▶ _WHAT TO DO_:
Copy the material below verbatim from the line with "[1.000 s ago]" to the line with "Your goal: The", both lines included, omitting pictures and every line outside that range.

[[ RECORD SET open ]]

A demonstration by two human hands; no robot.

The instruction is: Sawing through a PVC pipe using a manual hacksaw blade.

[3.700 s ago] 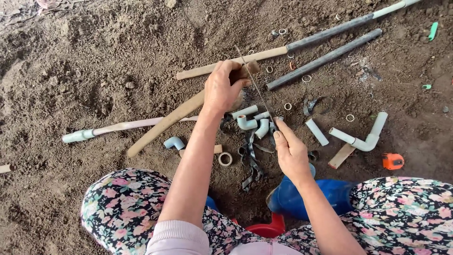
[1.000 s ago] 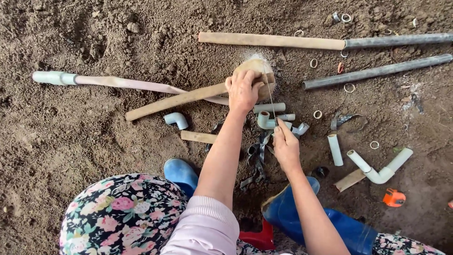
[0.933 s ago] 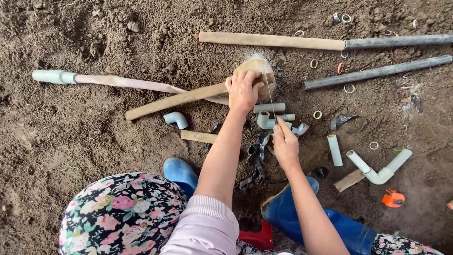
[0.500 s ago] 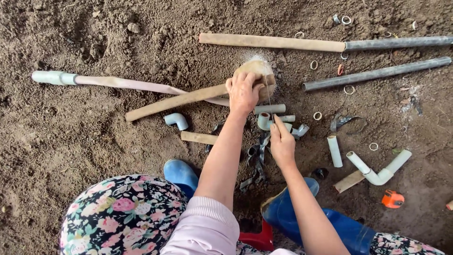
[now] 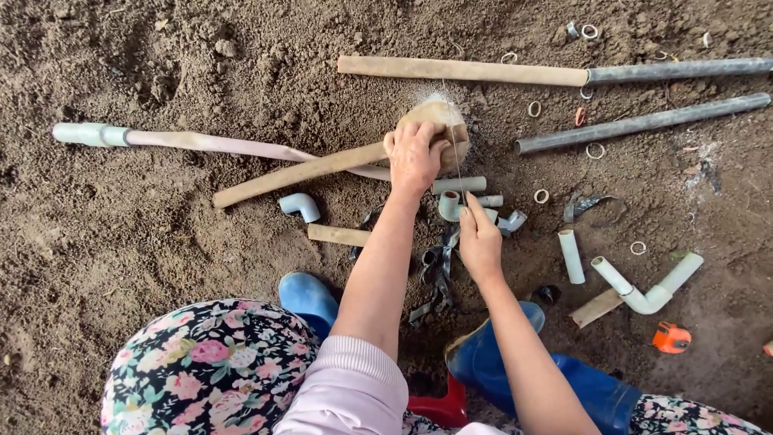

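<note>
On the bare brown soil: a person crouches over scattered pipe pieces, both hands low between their knees
Left hand (image 5: 415,153): fingers curled down over the top of a short fat tan wooden block (image 5: 441,129), the grip closed on it and pressing it to the ground
Tan block: under and just beyond the left palm, its far end fuzzy with pale fibres, one end of a long tan stick (image 5: 302,171) running off to the left from beneath the hand
Right hand (image 5: 480,242): nearer the body than the left, fingers pinched together on a thin thread-like line (image 5: 455,153); the grip looks closed, though the line is too fine to tell exactly how it is held
Thin line: rises from the right fingertips up across the tan block
Grey plastic elbow fittings (image 5: 467,205): just beyond the right fingertips, lying touching one another
Black strap pieces (image 5: 439,266): on the soil between the two forearms
Small grey elbow (image 5: 299,205): left of the left forearm, apart from it
White U-shaped pipe joint (image 5: 644,288): well to the right of the right hand, with an orange tape measure (image 5: 671,337) nearer the body
Long grey pipes (image 5: 644,122): beyond and right of both hands
Blue rubber boots (image 5: 310,298): near the body, either side of the arms
</note>
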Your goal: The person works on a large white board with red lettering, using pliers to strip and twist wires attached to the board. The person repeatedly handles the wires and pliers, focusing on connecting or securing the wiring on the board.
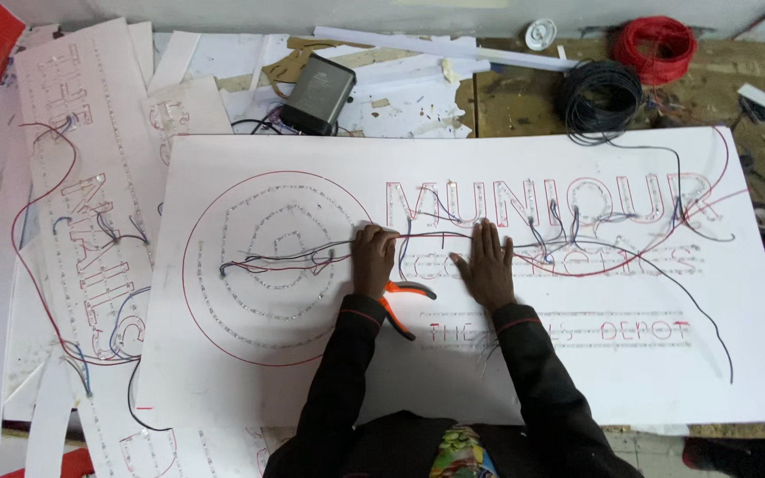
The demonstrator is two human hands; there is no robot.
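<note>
Closest to the camera are two dark sleeves reaching out over a big white sign board that lies flat on the surface, so the whole face is easy to get at.

From the head view, the left hand sits where the wires coming out of the round logo meet the line running along the lettering. Fingers are curled, and it looks like they're pinching or pressing the wire bundle down, though I can't really tell if it's a proper grip. Orange-handled pliers lie on the board partly under that wrist, seemingly parked within reach. The right hand is flat and spread wide, palm down on the board just below the big outlined letters, holding nothing; my guess is it's steadying the board or flattening the wires there.

Thin red, black and blue wires loop from letter to letter, and one long black one trails off to the lower right.

Further back there's a black wire coil, a red wire coil, a small dark box and a little white roll. More white lettered panels with their own wiring are stacked on the left, plus paper scraps.
</note>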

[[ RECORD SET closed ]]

▶ _COMPLETED TASK_:
[1.000 s ago] 
[0.933 s ago] 
[0.500 s ago] 
[now] 

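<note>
On the bare brown soil: a person crouches over scattered pipe pieces, both hands low between their knees
Left hand (image 5: 415,153): fingers curled down over the top of a short fat tan wooden block (image 5: 441,129), the grip closed on it and pressing it to the ground
Tan block: under and just beyond the left palm, its far end fuzzy with pale fibres, one end of a long tan stick (image 5: 302,171) running off to the left from beneath the hand
Right hand (image 5: 480,242): nearer the body than the left, fingers pinched together on a thin thread-like line (image 5: 455,153); the grip looks closed, though the line is too fine to tell exactly how it is held
Thin line: rises from the right fingertips up across the tan block
Grey plastic elbow fittings (image 5: 467,205): just beyond the right fingertips, lying touching one another
Black strap pieces (image 5: 439,266): on the soil between the two forearms
Small grey elbow (image 5: 299,205): left of the left forearm, apart from it
White U-shaped pipe joint (image 5: 644,288): well to the right of the right hand, with an orange tape measure (image 5: 671,337) nearer the body
Long grey pipes (image 5: 644,122): beyond and right of both hands
Blue rubber boots (image 5: 310,298): near the body, either side of the arms
</note>
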Your goal: The person works on a large white board with red lettering, using pliers to strip and twist wires attached to the board. The person repeatedly handles the wires and pliers, focusing on connecting or securing the wiring on the board.

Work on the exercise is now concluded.